- **Work to be completed**
When writing out the listing below, reproduce every word exactly and skip the pictures.
Information supplied section start
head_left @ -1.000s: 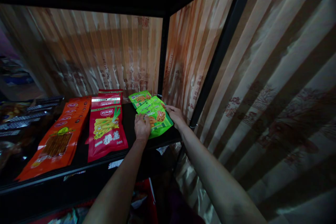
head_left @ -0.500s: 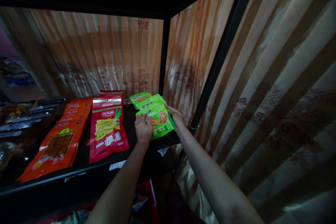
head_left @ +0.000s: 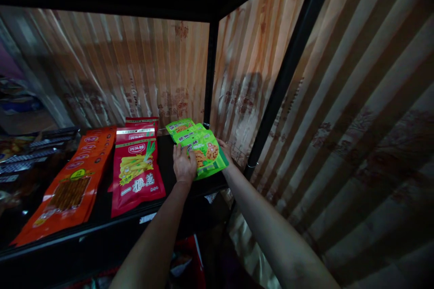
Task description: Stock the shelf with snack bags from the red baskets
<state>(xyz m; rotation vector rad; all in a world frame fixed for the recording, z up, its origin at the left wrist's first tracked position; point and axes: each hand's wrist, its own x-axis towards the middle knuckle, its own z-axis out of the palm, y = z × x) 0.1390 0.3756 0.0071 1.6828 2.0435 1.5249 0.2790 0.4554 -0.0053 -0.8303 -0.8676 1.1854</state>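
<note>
A green snack pouch (head_left: 207,156) lies tilted on top of a short row of like green pouches (head_left: 180,127) at the right end of a black shelf (head_left: 101,230). My left hand (head_left: 183,165) grips the pouch's left edge, thumb on top. My right hand (head_left: 226,150) is at the pouch's right side and mostly hidden behind it; its fingers curl along that edge.
Left of the green pouches lie red snack pouches (head_left: 136,171), then a row of orange ones (head_left: 73,185), then dark packets (head_left: 20,156). A black upright post (head_left: 271,99) stands at the shelf's right corner. Striped curtain cloth (head_left: 356,144) hangs behind and to the right.
Both hands have lifted and tilted the front green pouch a little and shifted it slightly back and left. My right hand has slid further behind its edge.
</note>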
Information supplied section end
- **Result for this exercise**
head_left @ -1.000s: 
head_left @ -0.500s: 
head_left @ +0.000s: 
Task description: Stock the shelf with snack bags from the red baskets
<state>(xyz m; rotation vector rad; all in a world frame fixed for the recording, z up, its origin at the left wrist's first tracked position; point and axes: each hand's wrist, its own x-axis towards the middle knuckle, its own z-axis out of the palm, y = z × x) 0.1390 0.3756 0.0071 1.6828 2.0435 1.5249 0.2790 0.4554 -0.0053 -0.8303 -0.8676 1.1854</state>
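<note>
A green snack pouch (head_left: 207,156) lies tilted on top of a short row of like green pouches (head_left: 180,127) at the right end of a black shelf (head_left: 101,230). My left hand (head_left: 183,165) grips the pouch's left edge, thumb on top. My right hand (head_left: 226,150) is at the pouch's right side and mostly hidden behind it; its fingers curl along that edge.
Left of the green pouches lie red snack pouches (head_left: 136,171), then a row of orange ones (head_left: 73,185), then dark packets (head_left: 20,156). A black upright post (head_left: 271,99) stands at the shelf's right corner. Striped curtain cloth (head_left: 356,144) hangs behind and to the right.
Both hands have lifted and tilted the front green pouch a little and shifted it slightly back and left. My right hand has slid further behind its edge.
</note>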

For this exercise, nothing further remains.